What is needed: Exactly as given, write out the lines from the one containing "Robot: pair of" through the end of the listing, with both ends included and nothing else.
[Dataset extract Boundary: Start]
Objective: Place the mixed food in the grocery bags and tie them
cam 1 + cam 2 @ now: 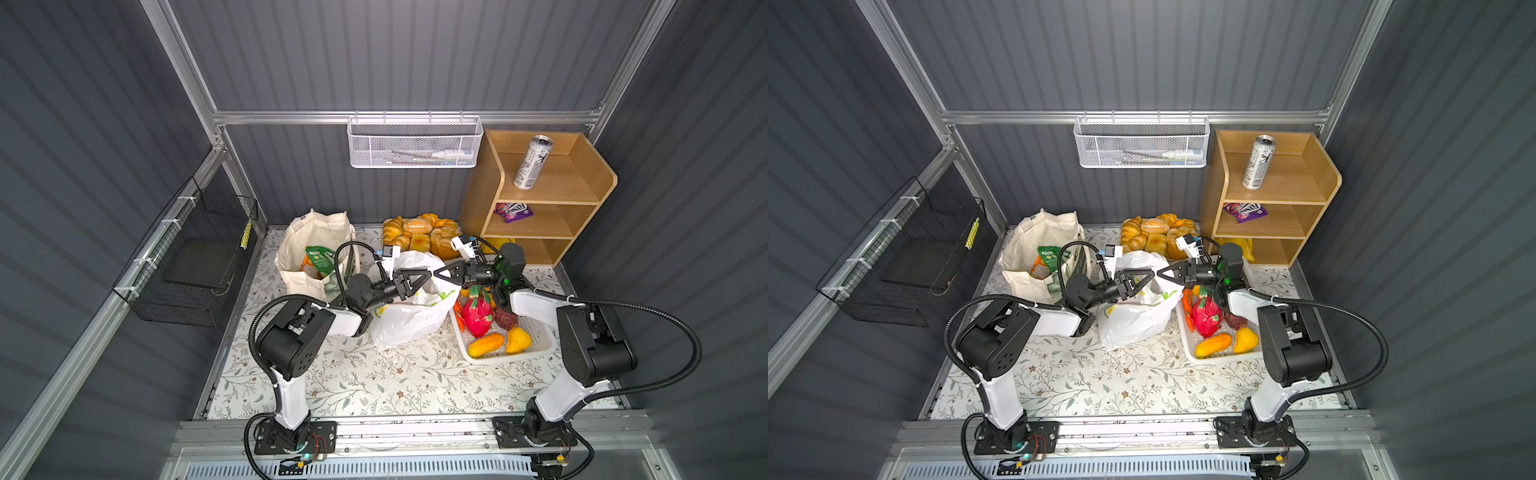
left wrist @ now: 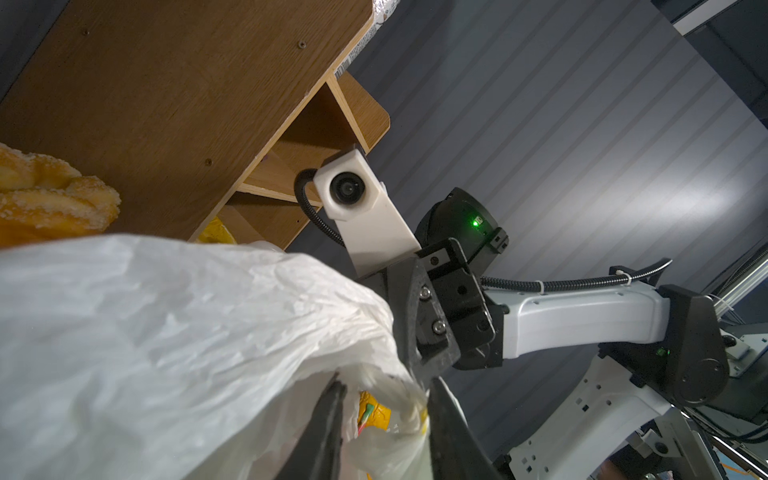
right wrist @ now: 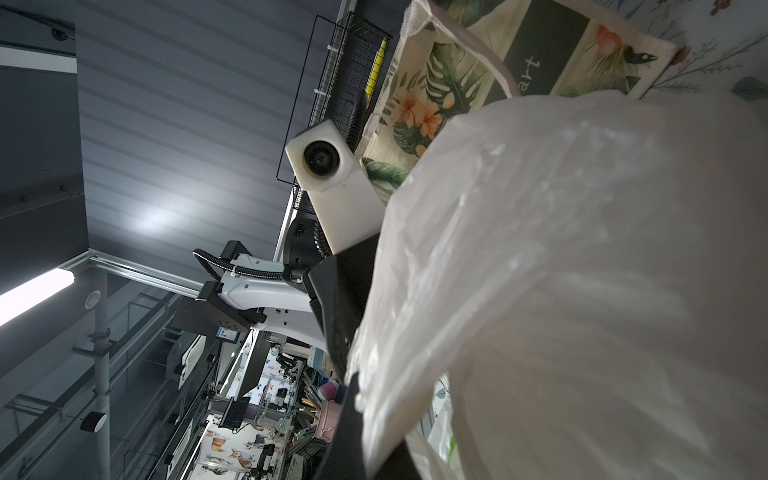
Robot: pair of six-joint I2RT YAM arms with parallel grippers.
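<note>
1. The bag (image 1: 409,324) sits mid-table on the floral cloth (image 1: 374,374), between the tote (image 1: 299,249) and the white basket (image 1: 540,345), with its top gathered into a peak
2. In both top views the two claws meet tip to tip over that peak
3. The right gripper (image 1: 436,274) is closed tight, and the left wrist view shows it pinching the bag's gathered top edge
4. The left gripper (image 2: 388,395) has its fingers (image 2: 328,419) part way apart, with bunched bag plastic and a bit of yellow print between them; I cannot tell whether they squeeze it
5. The tote stands open at the back left, just left of the bag, with a green packet (image 1: 320,257) and an orange packet (image 1: 308,266) sticking up inside
6. The can (image 1: 532,162) stands upright on the top level of the shelf (image 1: 600,183) at the back right, well apart from both bags; a purple packet (image 1: 513,212) lies on the level below
7. The basket holds a dragon fruit (image 1: 476,316) and yellow and orange pieces; bread (image 1: 419,235) lies behind the bag
</note>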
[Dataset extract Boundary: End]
Exercise result:
Robot: pair of six-joint I2RT YAM arms with parallel grippers.
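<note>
1. The bag (image 1: 409,324) sits mid-table on the floral cloth (image 1: 374,374), between the tote (image 1: 299,249) and the white basket (image 1: 540,345), with its top gathered into a peak
2. In both top views the two claws meet tip to tip over that peak
3. The right gripper (image 1: 436,274) is closed tight, and the left wrist view shows it pinching the bag's gathered top edge
4. The left gripper (image 2: 388,395) has its fingers (image 2: 328,419) part way apart, with bunched bag plastic and a bit of yellow print between them; I cannot tell whether they squeeze it
5. The tote stands open at the back left, just left of the bag, with a green packet (image 1: 320,257) and an orange packet (image 1: 308,266) sticking up inside
6. The can (image 1: 532,162) stands upright on the top level of the shelf (image 1: 600,183) at the back right, well apart from both bags; a purple packet (image 1: 513,212) lies on the level below
7. The basket holds a dragon fruit (image 1: 476,316) and yellow and orange pieces; bread (image 1: 419,235) lies behind the bag
</note>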

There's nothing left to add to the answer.